THE RECORDS section start

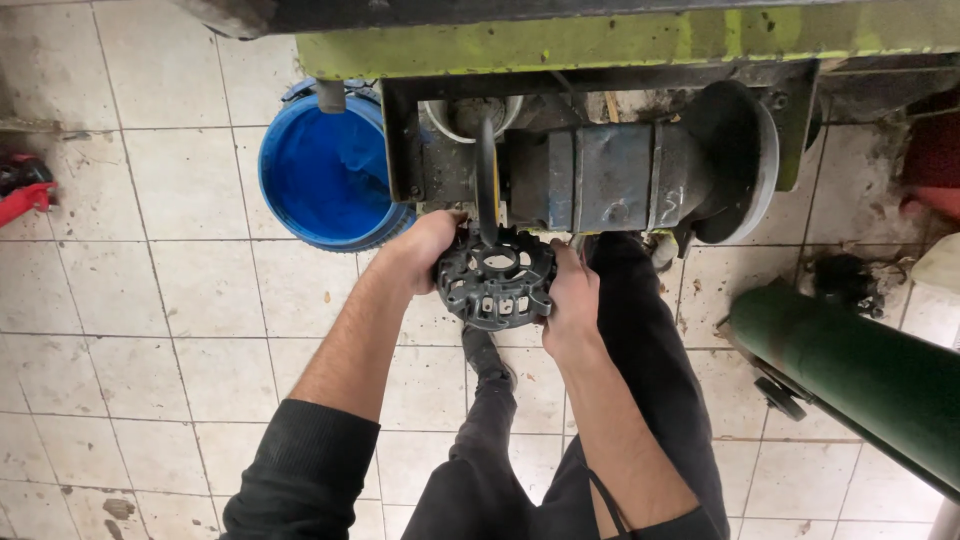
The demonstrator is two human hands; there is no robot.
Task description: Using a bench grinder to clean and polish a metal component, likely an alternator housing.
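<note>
Both hands hold one dark, round, spoked plastic wheel [496, 279] right under the motor [620, 178] of a green-framed machine [620, 45]. The left hand [425, 250] cups the wheel's far-left rim and the right hand [568, 292] clasps its right rim, fingers of each curled closed around the part, so the wheel hangs between them with its open hub facing up. A dark belt or strap [487, 180] comes down from the motor's pulley end and meets the wheel at its top edge; whether it passes through the hub or merely lies against it cannot be told. Judging by this, the wheel is at the machine but not seated: it is carried wholly by the hands, tilted slightly, with no shaft visibly through its hub, so any fitting or freeing of it looks to be midway at best. No surface bears the part; below the motor lies only the floor [180, 300], pale square tiles, grimy in the joints and stained nearer the machine. Left of the motor stands a blue bucket [325, 175], touching the frame's shadow. Right of the motor and lower lies a green cylinder [860, 370] on small wheels. Far left of the motor, at the frame edge, sits a red tool [25, 195]. The person's dark trouser legs and a shoe [487, 355] show directly beneath the wheel.
</note>
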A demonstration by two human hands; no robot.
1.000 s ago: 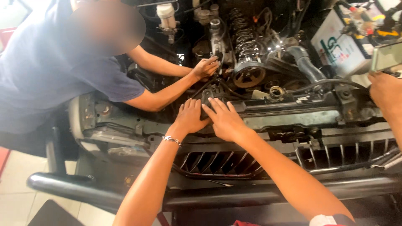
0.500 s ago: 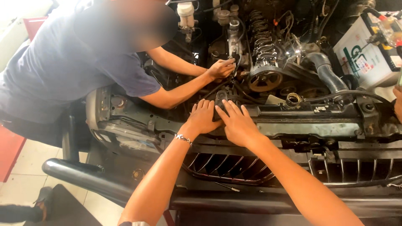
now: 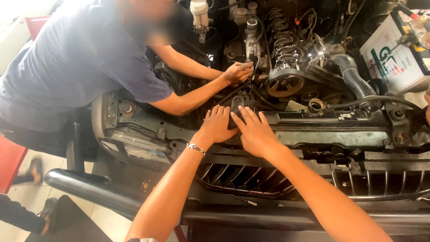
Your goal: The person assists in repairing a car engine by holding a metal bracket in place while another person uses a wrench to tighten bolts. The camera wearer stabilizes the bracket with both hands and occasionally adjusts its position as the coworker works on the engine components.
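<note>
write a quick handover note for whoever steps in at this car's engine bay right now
Left hand: flat, fingers spread, pressing the small black bracket-like part on the front crossmember.
Right hand: flat beside it, fingertips on the same part.
Neither hand grips a tool.
A co-worker's hand works behind, near the round grey pulley.
Done or left: cannot tell; the part sits under both hands.
</note>
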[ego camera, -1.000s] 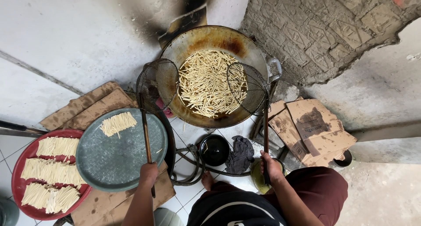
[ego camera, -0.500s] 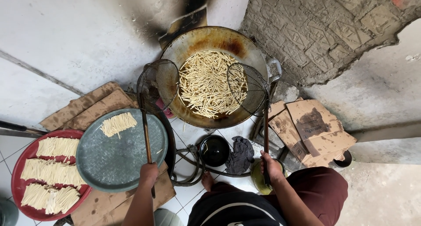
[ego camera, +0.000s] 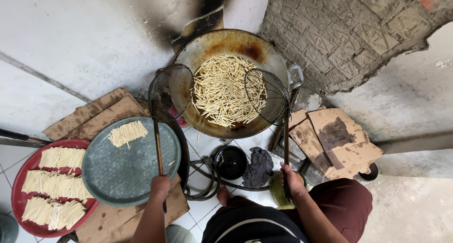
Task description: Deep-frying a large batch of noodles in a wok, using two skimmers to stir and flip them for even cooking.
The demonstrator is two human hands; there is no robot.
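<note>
Left hand (ego camera: 160,186) fisted round handle of left wire skimmer (ego camera: 171,91), its basket over the wok's (ego camera: 226,41) left rim. Right hand (ego camera: 291,179) clenched on right wire skimmer (ego camera: 265,96), basket above the frying pale dough sticks (ego camera: 222,90) at right rim.

From my remote seat I saw a grey-green round tray (ego camera: 118,177) with one small bundle of pale strips (ego camera: 127,132), overlapping a red tray (ego camera: 21,203) that carried three more bundles. Flattened cardboard (ego camera: 342,144) lay on the tiled floor (ego camera: 207,210). A dark rag (ego camera: 258,166) sat just beside a black round lid (ego camera: 230,162).
</note>
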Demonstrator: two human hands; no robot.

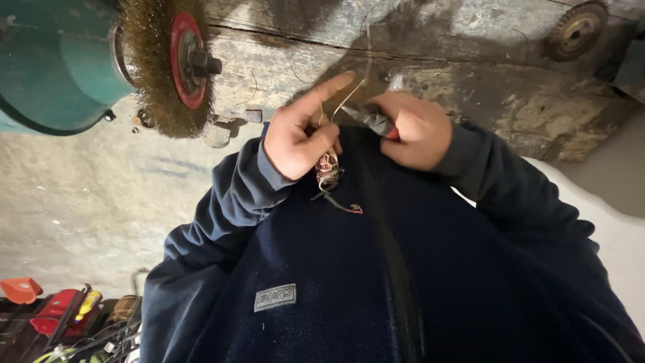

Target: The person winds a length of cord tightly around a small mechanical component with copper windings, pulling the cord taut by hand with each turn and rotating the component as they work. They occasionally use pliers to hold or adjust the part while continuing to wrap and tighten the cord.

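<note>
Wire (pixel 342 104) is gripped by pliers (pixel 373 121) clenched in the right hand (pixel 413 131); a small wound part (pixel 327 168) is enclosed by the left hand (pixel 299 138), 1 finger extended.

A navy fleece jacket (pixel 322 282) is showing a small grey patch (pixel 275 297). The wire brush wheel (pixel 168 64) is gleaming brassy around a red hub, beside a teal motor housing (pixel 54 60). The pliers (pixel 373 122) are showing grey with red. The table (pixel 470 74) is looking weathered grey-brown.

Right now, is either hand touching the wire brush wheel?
No. Both hands work a thin wire with pliers, apart from the wire brush wheel.
</note>
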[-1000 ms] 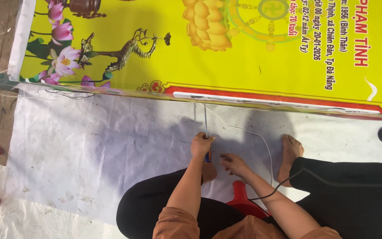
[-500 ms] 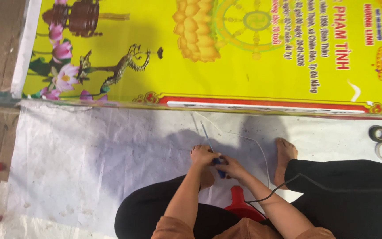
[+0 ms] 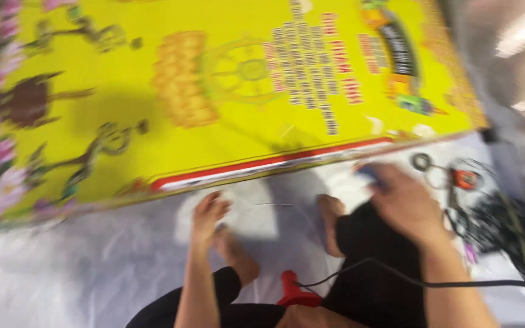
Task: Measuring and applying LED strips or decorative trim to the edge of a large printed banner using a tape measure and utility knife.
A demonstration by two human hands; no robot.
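The person crouches barefoot on a white sheet (image 3: pixel 80 273), and the view is badly smeared by motion. A small blue tool (image 3: pixel 369 173) pokes out past the fingers of the right hand (image 3: pixel 405 203), up near the lower edge of the yellow printed banner (image 3: pixel 153 91). That hand is curled shut around it; a black cable (image 3: pixel 396 278) trails back under the wrist. The tool shows only a blurred blue tip, so I cannot tell its kind. The left hand (image 3: pixel 209 214) rests on the sheet just below the banner's red border, fingers loosely bent and holding nothing. A red stool (image 3: pixel 293 291) sits between the legs, and a tangle of black cords (image 3: pixel 493 222) lies to the right.
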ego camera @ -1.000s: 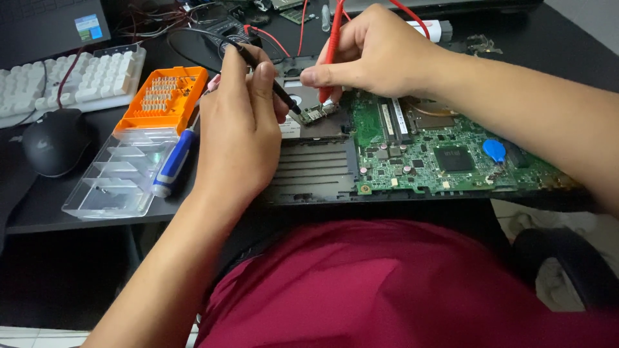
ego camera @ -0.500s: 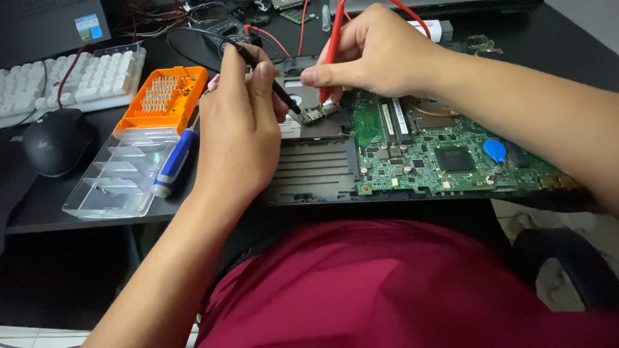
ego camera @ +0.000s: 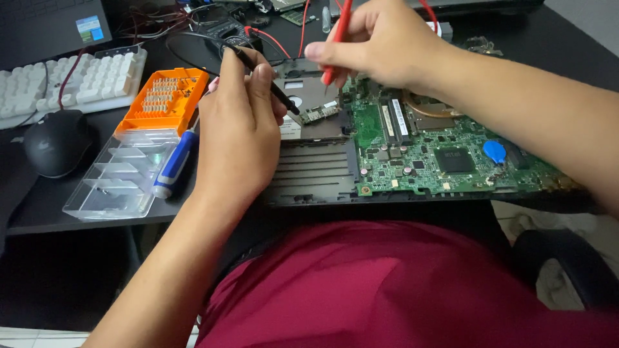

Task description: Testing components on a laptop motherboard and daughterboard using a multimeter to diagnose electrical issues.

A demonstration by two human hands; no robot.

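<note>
left hand (ego camera: 238, 138): grips black probe (ego camera: 271, 90), tip unmoved on small board (ego camera: 316, 115)
right hand (ego camera: 380, 42): pinches red probe (ego camera: 336, 45), shifted slightly; same test point

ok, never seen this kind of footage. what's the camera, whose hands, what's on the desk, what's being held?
There is no machine here: a person wears a camera on the head, so the single view looks down at their own two bare hands over a dark desk. The left hand holds a black probe, its tip down on a small board beside the green circuit board. The right hand holds a red probe, tip down in the same area. To the left lie a clear tray with an orange bit holder, a blue screwdriver, a black mouse and a white keyboard.
</note>
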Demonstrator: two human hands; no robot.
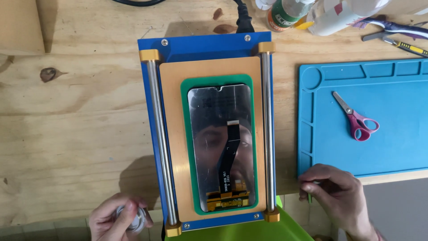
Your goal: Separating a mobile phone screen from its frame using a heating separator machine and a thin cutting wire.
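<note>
Lying across the plywood tabletop [71,102], a blue separator machine [207,47] with two steel rails and an orange pad is seen, a green mould [187,147] on the pad and a phone screen panel [218,147] resting face-down in it, flex cable up the middle. To the right, a blue work mat [401,147] is laid, touching the tabletop edge, with pink-handled scissors [356,118] on it; bottles [285,13] and cutters [397,38] are parked at the top edge. The step is judged to be preparation: the panel is seated and untouched, and both hands are kept off the machine. The left hand [118,218], at the near edge left of the machine, is curled around a small round whitish object [133,216], possibly a spool or roll; what it is cannot be told. The right hand [336,194], at the mat's near corner, is pinched shut on something thin, with a sliver of green [309,196] showing; wire or a pick, not resolved. The next move is judged to call for bringing both held items over the panel. The machine's near end, a green surface below it, and both wrists are cut off by the frame; the panel's reflection is left undescribed.
</note>
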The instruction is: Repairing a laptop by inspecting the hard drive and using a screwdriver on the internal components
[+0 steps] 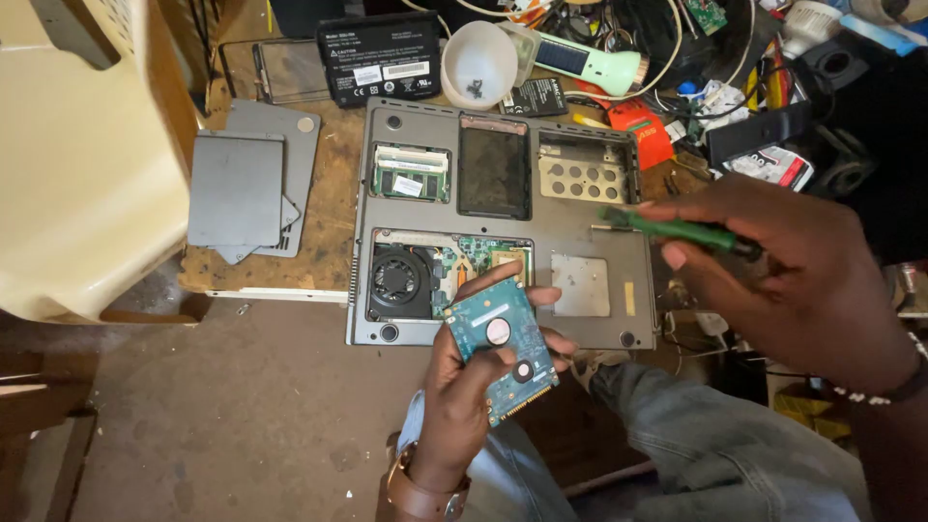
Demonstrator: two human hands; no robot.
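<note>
Still risky here: hard drive point(503, 350) pinched circuit-side up in the left hand point(462, 406) above the open laptop point(590, 237), green screwdriver point(677, 230) gripped in the right hand point(802, 275), so possibly a slip, a drop, or a scratched board

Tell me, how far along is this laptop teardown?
Already done: the cover panels lie beside the upturned laptop, exposing fan and memory, and the battery lies apart. In hand: the left hand holds the hard drive and the right hand a green screwdriver. Left: the base shell looks unopened.
</note>
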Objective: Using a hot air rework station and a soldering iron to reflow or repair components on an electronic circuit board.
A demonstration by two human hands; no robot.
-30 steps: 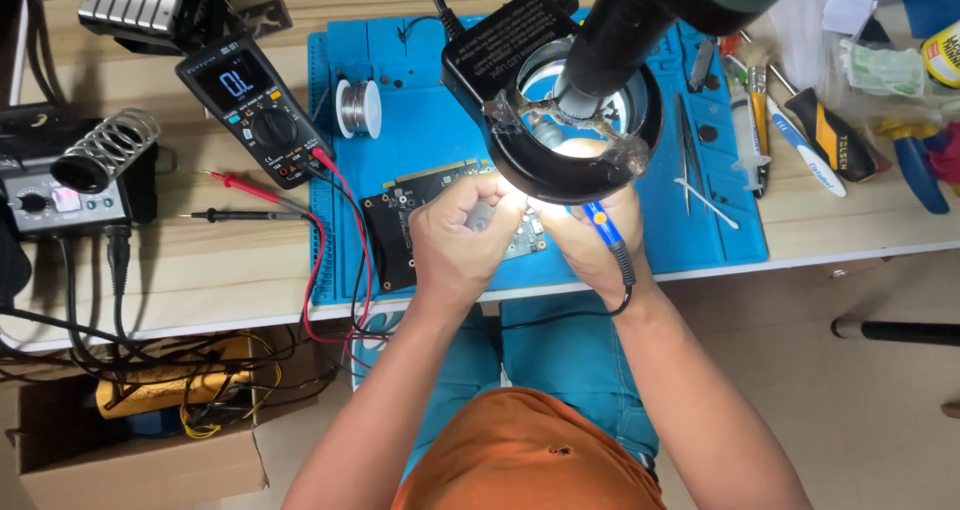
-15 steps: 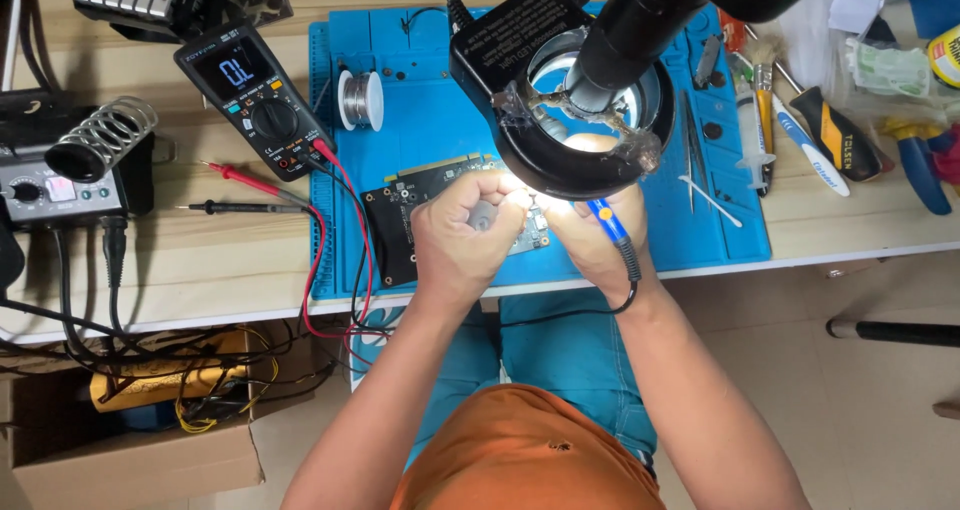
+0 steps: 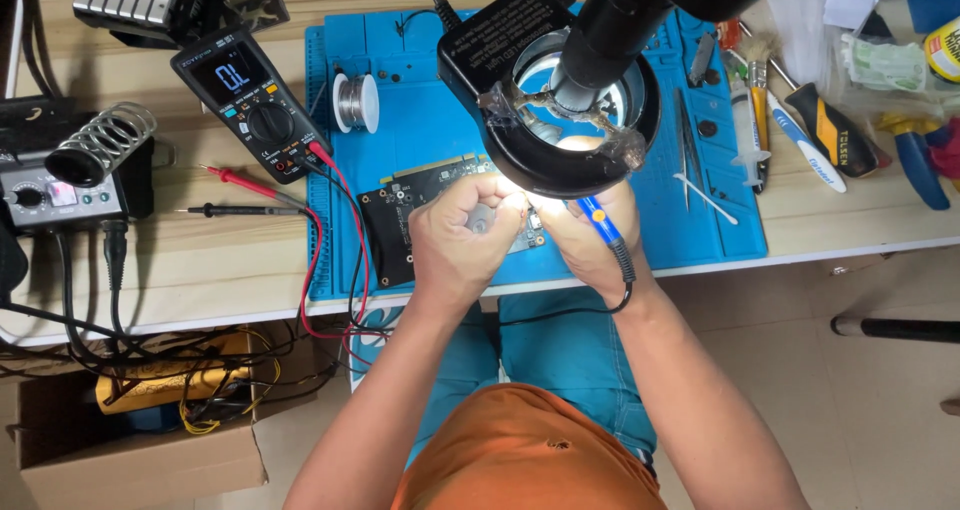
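1. Head view: right hand [image 3: 585, 235] clamped on blue-handled soldering iron [image 3: 600, 220]; left hand [image 3: 460, 235] curled shut, contents hidden.
2. Circuit board [image 3: 400, 220] lies on blue mat [image 3: 420, 120], near bench front edge.
3. Risk: hands crowd under the ring light [image 3: 560, 140]; a slip could bridge pads or burn fingers.
4. Iron cord [image 3: 560, 310] hangs off the front edge; a snag could jerk the tip.

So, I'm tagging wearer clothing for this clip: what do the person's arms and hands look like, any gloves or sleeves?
Both arms are bare from the upper arm down: no long sleeves, no gloves on the left hand or the right hand. No watch or wristband shows; rings cannot be made out. A black cable loops by the right wrist. The person wears an orange top and blue trousers.
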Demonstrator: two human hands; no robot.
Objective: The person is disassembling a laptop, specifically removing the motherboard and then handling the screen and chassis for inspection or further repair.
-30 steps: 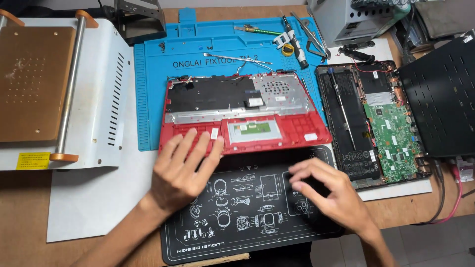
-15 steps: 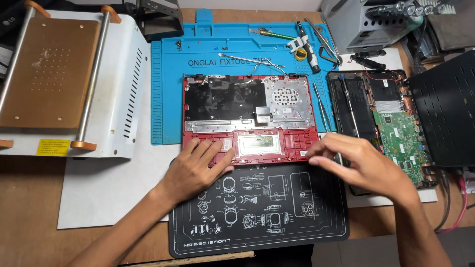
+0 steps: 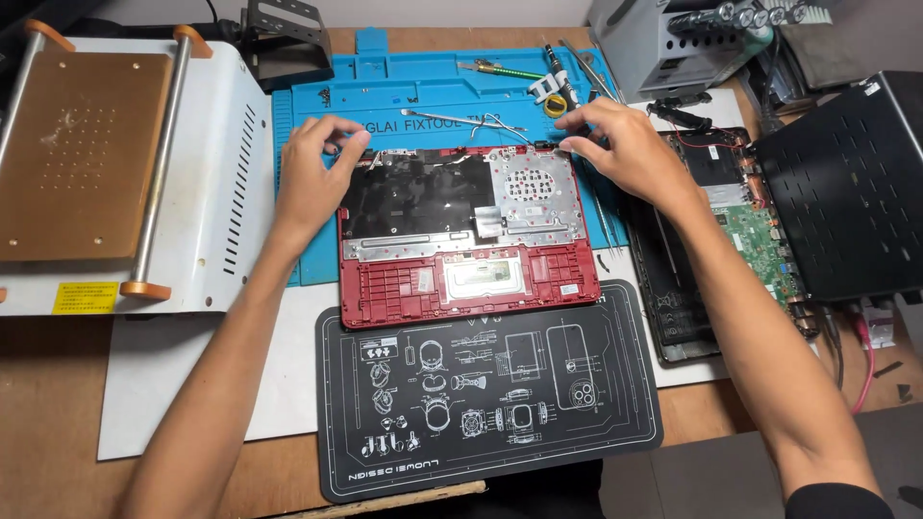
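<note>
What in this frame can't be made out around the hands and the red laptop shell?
Head view only:
- Far corners of the red laptop shell: covered by the left hand and right hand, so their grip there is unclear.
- Open laptop base: partly hidden by the right forearm and the black perforated panel.
- Tools on the blue mat: too small to identify.
- White machine: cut off at the left edge.

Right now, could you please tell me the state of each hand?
Left hand: fingers bent on the far left corner of the red plastic laptop palmrest shell.
Right hand: fingers bent on its far right corner.
</note>
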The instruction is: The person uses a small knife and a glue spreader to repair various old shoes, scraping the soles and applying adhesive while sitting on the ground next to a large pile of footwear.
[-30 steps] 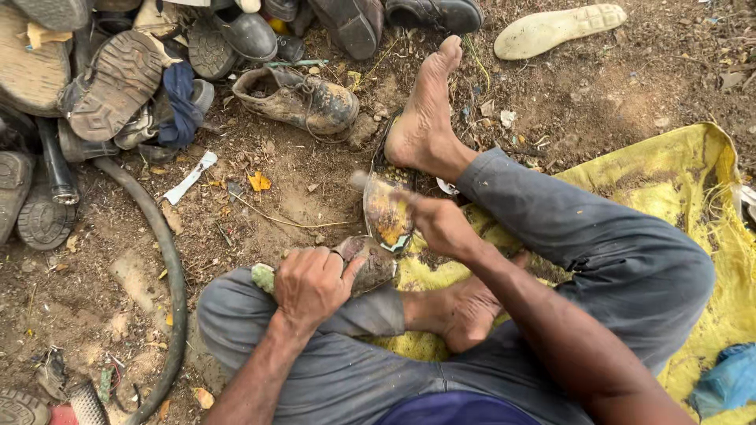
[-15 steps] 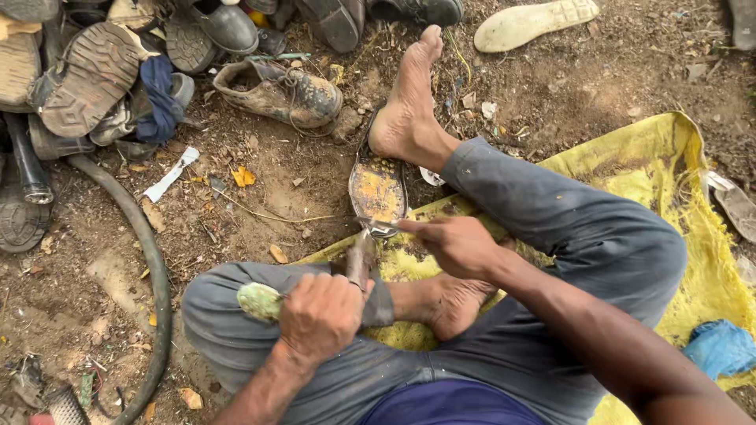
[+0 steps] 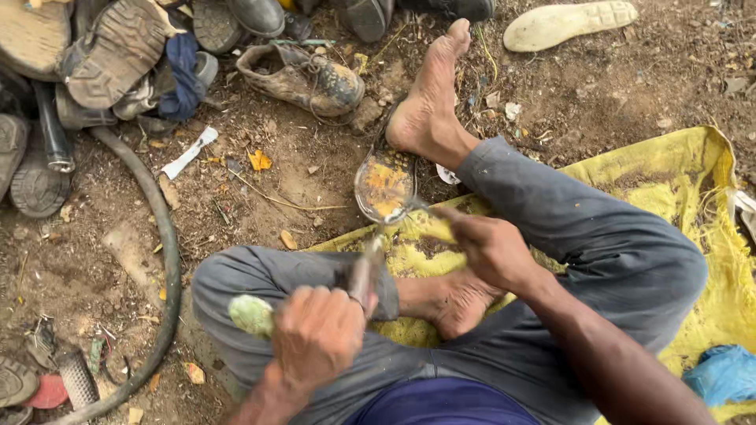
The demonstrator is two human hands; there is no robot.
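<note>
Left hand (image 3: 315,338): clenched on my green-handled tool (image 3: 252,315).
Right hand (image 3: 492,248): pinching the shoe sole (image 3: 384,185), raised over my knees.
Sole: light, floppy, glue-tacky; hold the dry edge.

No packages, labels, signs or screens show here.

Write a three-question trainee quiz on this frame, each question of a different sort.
1. True or false: the left hand grips a green-ended tool.
2. The worn sole is steadied by: A) a foot B) the right hand C) nothing.
3. What colour is the cloth under the person?

Key: 1 true; 2 B; 3 yellow.
</note>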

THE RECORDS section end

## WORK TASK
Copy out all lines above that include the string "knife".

## COMPLETED EXERCISE
Task: Measuring and applying LED strips or decorative trim to the edge of a large printed banner using a tape measure and utility knife.
The instruction is: The person uses a small knife and a glue spreader to repair various old shoes, scraping the soles and applying adhesive while sitting on the ground next to a large pile of footwear.

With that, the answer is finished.